**WORK REQUEST**
Transcribe the full listing exactly, and drop every picture.

**GIVEN DATA**
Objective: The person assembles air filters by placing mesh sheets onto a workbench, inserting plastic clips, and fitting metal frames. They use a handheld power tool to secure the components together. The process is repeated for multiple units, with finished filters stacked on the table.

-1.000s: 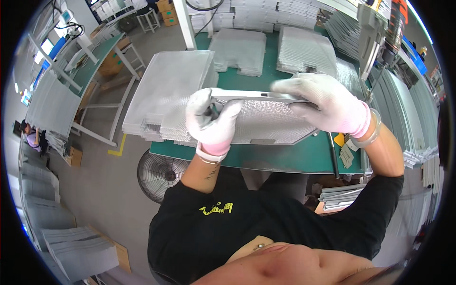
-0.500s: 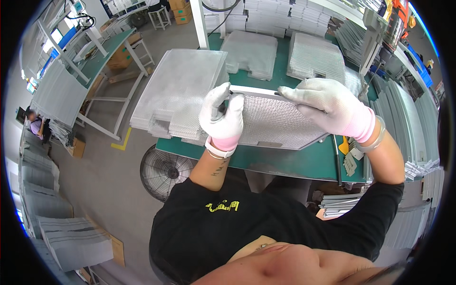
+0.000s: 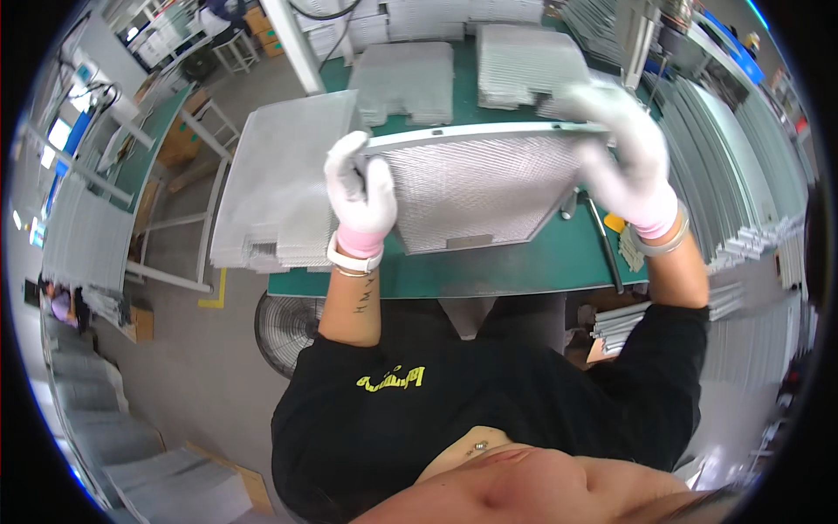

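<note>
A framed metal mesh filter panel [image 3: 480,188] is held up tilted over the green table, its pale metal frame edge on top and a small grey tab on its lower edge. My left hand [image 3: 362,188], in a white glove with a pink cuff, is closed on the panel's left end. At the opposite end, my gloved right hand [image 3: 633,153] is around the upper right corner. Its fingers are smeared by motion, so whether they grip the frame does not show.
A stack of mesh sheets [image 3: 284,175] lies left on the green table [image 3: 419,278], with two stacks, a left one [image 3: 401,79] and a right one [image 3: 532,65], behind. A black-handled tool [image 3: 604,244] lies on the right. Frame strips [image 3: 720,175] stand further right. A floor fan [image 3: 284,332] is below left.
The panel has turned so more of its mesh face shows. My right hand has moved and is now blurred at the corner. The whole view has shifted, with surroundings appearing further left.
</note>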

**EXERCISE RESPONSE**
Objective: The person assembles air filters by placing mesh sheets onto a workbench, inserting plastic clips, and fitting metal frames. They use a handheld power tool to secure the components together. The process is repeated for multiple units, with finished filters stacked on the table.

-1.000s: 
-0.500s: 
+0.000s: 

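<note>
A framed metal mesh filter panel [image 3: 480,188] is held up tilted over the green table, its pale metal frame edge on top and a small grey tab on its lower edge. My left hand [image 3: 362,188], in a white glove with a pink cuff, is closed on the panel's left end. At the opposite end, my gloved right hand [image 3: 633,153] is around the upper right corner. Its fingers are smeared by motion, so whether they grip the frame does not show.
A stack of mesh sheets [image 3: 284,175] lies left on the green table [image 3: 419,278], with two stacks, a left one [image 3: 401,79] and a right one [image 3: 532,65], behind. A black-handled tool [image 3: 604,244] lies on the right. Frame strips [image 3: 720,175] stand further right. A floor fan [image 3: 284,332] is below left.
The panel has turned so more of its mesh face shows. My right hand has moved and is now blurred at the corner. The whole view has shifted, with surroundings appearing further left.
</note>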

There is no more to the exercise.